*Try it*:
Look through the records below and copy each line that includes the word "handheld".

*Information provided*:

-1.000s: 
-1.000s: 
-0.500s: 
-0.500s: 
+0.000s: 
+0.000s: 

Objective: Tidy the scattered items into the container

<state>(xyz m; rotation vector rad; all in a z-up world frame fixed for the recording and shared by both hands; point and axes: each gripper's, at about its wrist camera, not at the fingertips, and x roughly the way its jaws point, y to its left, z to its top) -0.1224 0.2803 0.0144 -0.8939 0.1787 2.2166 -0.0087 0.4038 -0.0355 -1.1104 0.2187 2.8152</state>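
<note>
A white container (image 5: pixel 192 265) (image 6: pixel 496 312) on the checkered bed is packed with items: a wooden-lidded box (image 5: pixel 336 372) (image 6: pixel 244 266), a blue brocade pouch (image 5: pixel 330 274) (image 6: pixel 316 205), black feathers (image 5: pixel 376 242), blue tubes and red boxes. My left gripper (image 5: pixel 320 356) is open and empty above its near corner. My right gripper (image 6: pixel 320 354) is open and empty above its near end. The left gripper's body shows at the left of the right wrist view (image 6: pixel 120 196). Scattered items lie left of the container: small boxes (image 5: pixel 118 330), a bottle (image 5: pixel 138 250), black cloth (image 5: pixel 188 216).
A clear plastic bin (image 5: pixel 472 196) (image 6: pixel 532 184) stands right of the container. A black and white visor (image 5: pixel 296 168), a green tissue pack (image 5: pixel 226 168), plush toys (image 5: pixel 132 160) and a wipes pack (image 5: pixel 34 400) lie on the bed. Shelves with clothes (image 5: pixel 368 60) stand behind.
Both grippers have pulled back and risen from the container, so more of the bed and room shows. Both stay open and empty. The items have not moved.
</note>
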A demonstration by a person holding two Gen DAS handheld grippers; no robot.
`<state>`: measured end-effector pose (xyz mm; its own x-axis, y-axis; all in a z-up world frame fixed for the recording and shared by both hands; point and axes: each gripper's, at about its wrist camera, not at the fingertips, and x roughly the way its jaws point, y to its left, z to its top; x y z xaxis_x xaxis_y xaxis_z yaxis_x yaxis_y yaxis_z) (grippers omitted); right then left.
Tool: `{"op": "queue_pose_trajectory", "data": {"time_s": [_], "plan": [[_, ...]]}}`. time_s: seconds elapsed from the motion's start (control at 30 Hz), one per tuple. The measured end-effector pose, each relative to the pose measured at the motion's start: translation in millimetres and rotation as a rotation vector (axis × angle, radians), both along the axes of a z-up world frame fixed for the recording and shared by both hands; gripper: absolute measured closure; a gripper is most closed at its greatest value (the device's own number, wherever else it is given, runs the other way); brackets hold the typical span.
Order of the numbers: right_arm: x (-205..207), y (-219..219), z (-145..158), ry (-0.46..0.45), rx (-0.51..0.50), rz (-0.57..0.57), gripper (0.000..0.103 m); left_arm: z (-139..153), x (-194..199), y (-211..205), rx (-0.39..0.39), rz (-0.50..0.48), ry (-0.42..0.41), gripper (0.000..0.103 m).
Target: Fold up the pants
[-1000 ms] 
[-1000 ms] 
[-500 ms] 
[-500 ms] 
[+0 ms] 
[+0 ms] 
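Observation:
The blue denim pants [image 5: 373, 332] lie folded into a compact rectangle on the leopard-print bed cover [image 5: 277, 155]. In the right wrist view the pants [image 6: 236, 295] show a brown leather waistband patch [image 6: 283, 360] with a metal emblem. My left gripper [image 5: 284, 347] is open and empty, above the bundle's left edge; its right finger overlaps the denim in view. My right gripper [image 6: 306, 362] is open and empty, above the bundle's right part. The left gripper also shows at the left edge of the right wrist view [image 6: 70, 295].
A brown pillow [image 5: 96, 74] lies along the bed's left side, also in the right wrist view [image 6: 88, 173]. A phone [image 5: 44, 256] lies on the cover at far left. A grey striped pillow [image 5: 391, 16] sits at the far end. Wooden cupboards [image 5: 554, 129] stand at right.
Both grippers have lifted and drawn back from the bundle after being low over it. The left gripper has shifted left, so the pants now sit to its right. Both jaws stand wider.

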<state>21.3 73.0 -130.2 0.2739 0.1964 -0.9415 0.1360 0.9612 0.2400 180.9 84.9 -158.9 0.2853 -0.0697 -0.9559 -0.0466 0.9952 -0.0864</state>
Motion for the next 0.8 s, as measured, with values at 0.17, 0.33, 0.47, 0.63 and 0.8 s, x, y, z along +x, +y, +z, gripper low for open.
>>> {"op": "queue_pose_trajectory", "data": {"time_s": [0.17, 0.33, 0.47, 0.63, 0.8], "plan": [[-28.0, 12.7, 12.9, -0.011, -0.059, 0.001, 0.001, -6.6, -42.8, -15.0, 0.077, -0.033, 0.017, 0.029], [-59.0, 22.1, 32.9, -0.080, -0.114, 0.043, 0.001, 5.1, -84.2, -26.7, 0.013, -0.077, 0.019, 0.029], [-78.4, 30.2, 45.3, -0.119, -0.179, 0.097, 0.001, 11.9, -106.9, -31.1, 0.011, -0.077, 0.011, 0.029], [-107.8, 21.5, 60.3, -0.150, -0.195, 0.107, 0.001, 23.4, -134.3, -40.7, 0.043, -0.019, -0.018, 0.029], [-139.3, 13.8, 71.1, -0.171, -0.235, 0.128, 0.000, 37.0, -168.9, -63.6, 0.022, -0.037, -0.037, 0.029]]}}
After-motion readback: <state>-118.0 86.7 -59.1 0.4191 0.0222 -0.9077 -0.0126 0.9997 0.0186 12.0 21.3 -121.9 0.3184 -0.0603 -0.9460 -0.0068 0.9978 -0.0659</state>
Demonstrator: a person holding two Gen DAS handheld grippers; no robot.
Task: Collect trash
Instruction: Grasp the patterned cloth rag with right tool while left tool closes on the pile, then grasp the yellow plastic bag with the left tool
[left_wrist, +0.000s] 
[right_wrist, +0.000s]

*Response area*:
A demonstration by a person holding two Gen DAS handheld grippers; no robot.
Demonstrator: a person holding two Gen DAS handheld grippers; no robot.

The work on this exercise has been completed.